Turkish singer and actress (born 1970)

Sibel Can (born Sibel Cangüre; 1 August 1970) is a Turkish singer and actress. She became a dancer at the age of 14 and later started her music career.

== Early life ==
Sibel Can was born in Karagümrük, Fatih, as the first child of Engin Cangüre and Emine Gül Sezer Cangüre. Her father was a Muslim Yugoslav immigrant and a violinist who accompanied many famous singers on their concerts. Her mother was from Mudanya.

== Career ==
===Career beginnings===
At the age of 14 she started her career as a belly dancer. She worked as both a belly dancer and a soloist with her father during their tours across Turkey.
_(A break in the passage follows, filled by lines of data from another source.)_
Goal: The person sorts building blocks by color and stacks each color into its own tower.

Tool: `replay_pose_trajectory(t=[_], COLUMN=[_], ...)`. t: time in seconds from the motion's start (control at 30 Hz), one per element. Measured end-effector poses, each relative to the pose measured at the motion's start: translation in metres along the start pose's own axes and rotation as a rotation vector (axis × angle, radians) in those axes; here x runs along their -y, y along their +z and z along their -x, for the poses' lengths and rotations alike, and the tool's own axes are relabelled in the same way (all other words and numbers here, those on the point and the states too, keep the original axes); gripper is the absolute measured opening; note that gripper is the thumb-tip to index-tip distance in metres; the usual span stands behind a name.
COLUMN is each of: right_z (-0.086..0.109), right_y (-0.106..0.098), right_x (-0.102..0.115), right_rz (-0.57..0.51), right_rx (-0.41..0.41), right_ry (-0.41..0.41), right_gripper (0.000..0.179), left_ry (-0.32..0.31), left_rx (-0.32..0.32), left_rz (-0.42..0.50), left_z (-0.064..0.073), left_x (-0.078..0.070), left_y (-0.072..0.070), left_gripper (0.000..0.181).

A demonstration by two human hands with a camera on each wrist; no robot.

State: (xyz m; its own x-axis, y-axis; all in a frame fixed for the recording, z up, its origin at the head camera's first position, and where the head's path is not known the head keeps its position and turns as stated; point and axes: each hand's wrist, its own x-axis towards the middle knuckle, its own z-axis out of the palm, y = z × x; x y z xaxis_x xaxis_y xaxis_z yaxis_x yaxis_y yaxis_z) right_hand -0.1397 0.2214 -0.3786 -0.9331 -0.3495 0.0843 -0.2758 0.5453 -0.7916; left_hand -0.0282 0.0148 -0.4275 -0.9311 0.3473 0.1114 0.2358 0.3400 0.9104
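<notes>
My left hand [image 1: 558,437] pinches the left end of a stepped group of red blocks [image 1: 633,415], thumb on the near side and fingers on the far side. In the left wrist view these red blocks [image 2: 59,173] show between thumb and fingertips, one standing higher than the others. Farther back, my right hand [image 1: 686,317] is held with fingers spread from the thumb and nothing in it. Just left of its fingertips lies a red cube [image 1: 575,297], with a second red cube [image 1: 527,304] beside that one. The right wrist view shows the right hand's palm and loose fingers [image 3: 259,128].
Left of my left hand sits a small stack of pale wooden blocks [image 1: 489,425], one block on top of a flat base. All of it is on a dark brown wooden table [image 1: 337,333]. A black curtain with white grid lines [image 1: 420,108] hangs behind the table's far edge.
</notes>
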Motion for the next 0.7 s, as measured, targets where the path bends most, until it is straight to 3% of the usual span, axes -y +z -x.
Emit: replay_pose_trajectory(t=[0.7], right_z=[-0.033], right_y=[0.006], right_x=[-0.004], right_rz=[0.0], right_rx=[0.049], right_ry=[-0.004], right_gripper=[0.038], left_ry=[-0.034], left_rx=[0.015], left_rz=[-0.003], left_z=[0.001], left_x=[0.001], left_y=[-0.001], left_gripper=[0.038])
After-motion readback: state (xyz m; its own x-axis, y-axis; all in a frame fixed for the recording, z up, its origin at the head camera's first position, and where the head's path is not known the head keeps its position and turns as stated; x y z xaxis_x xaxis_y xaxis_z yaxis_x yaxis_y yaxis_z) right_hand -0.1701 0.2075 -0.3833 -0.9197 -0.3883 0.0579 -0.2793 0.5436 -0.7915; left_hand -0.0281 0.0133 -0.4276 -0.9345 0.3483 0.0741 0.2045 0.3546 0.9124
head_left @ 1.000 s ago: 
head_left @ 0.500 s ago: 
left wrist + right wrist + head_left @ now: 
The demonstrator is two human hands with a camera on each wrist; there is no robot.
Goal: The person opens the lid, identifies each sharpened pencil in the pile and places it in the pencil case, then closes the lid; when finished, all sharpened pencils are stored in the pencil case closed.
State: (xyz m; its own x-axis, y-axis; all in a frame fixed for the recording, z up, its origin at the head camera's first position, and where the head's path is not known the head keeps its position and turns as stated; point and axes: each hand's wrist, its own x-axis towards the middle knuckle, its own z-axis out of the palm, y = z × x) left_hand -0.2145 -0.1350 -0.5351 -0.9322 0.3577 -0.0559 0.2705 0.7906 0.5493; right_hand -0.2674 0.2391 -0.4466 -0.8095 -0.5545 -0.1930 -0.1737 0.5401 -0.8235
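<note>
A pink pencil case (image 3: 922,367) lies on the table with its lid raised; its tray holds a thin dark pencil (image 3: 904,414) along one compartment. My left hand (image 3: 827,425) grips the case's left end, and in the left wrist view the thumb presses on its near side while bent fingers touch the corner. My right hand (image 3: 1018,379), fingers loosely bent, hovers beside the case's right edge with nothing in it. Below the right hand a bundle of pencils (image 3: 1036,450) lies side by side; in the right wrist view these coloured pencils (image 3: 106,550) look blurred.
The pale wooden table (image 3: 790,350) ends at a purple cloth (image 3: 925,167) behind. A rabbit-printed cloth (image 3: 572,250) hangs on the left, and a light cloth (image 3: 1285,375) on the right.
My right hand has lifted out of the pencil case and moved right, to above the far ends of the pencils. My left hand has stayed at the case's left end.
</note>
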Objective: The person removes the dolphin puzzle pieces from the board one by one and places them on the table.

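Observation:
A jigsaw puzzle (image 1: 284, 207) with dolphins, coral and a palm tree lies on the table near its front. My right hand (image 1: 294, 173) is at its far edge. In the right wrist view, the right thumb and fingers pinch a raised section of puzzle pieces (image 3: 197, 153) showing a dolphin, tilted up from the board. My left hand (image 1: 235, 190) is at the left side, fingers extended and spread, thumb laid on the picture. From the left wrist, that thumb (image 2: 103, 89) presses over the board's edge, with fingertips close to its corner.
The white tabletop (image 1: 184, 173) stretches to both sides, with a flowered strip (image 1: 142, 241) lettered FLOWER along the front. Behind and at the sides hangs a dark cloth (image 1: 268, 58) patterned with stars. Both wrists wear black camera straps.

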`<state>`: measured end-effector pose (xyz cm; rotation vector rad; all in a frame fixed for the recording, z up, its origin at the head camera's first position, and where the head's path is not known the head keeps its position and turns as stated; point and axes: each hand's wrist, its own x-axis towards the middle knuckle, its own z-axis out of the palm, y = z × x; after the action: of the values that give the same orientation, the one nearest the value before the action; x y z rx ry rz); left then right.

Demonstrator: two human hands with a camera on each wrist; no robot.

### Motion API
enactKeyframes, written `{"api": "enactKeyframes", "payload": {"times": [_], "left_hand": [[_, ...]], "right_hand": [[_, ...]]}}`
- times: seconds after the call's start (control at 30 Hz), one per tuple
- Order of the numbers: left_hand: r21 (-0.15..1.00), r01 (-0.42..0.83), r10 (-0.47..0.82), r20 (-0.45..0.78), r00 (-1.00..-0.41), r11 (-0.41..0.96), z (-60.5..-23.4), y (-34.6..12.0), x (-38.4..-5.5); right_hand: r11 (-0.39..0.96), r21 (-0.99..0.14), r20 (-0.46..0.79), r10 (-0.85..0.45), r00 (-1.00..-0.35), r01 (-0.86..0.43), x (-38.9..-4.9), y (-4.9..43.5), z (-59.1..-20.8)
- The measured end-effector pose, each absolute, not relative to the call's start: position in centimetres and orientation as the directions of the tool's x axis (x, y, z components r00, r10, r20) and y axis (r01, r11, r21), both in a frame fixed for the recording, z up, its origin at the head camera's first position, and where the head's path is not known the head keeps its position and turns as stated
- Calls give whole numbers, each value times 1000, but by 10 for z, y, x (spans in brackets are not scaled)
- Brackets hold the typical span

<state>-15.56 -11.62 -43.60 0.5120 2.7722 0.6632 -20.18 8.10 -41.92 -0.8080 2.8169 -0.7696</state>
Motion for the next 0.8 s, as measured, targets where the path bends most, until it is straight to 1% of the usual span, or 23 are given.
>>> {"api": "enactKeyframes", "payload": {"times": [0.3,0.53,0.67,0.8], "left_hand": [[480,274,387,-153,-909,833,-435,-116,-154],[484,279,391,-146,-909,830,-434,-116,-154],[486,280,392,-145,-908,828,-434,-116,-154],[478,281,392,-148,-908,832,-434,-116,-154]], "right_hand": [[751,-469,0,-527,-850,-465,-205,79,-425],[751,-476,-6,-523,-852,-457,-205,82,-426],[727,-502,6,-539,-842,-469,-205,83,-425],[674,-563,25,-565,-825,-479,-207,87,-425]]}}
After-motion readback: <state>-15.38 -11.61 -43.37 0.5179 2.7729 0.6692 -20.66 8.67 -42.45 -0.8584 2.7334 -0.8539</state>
Can, who appeared in the clubs such as Galata Tower and Astorya, accepted Nükhet Duru and Fahrettin Arslan's offer to perform at Maksim Casino at the age of 17. Due to Can's minority, the casino became under the threat of closure, and after court proceedings her date of birth was changed to 1964. At Maksim Casino she worked with the likes of Muazzez Abacı, Neşe Karaböcek and Emel Sayın. In 1987, she released her first album, Günah Bize, which was produced by Kervan Plak. Orhan Gencebay helped her with the album's preparations. In 1988, she started performing at Maksim Casino as a singer. Orhan Gencebay served as the producer for her first albums.

===1990s: Rise to fame===
In the late 1980s and early 1990s, Can released a new album each year and in 1995 she signed a contract with Raks Müzik. Her ninth studio album, Bu Devirde, was released in 1997 with its lead single, "Padişah", being written by Serdar Ortaç. Following the success of the album, Can released a music video for the lead single, directed by Tayfun Dinçer. With the release of this music video Can got a massive fan base and the album topped the sales charts in Turkey. Following this success, Can started to perform at many concerts. Businessman Kadir Has famously praised her at a business dinner saying: "Sibel, all my money is yours", while President Süleyman Demirel commented by saying: "I swear to God, it's all worth it for this girl".

===2000s–present ===
In 2000, Can's new album, İşte Türk Sanat Müziği İşte Sibel Can, was released. In 2001, she started working with the production company Emre Plak. In 2002, Can was cast in a leading role in the movie Papatya ile Karabiber. In 2006, her album Özledin mi? sold 200,000 copies and received a diamond certification from MÜ-YAP. At the award ceremony for receiving the certification, Can performed the song "Lale Devri" from the same album together with Sezen Aksu, who had written and composed the song. In 2007, the album Akşam Sefası was released, which featured the song "Çakmak Çakmak". The song, which was written and composed by Tarkan, was well-received by fans and critics. In 2009, a new album titled Benim Adım Aşk was released, followed by Seyyah in 2011. The song "Hançer" from the latter became a hit song in Turkey. In April 2012, Can released another album titled Meşk. In February 2014, her twentieth album, Galata, was released. Can also played in Cashmere Carpet advertisements for a while and was the face of this brand for many years.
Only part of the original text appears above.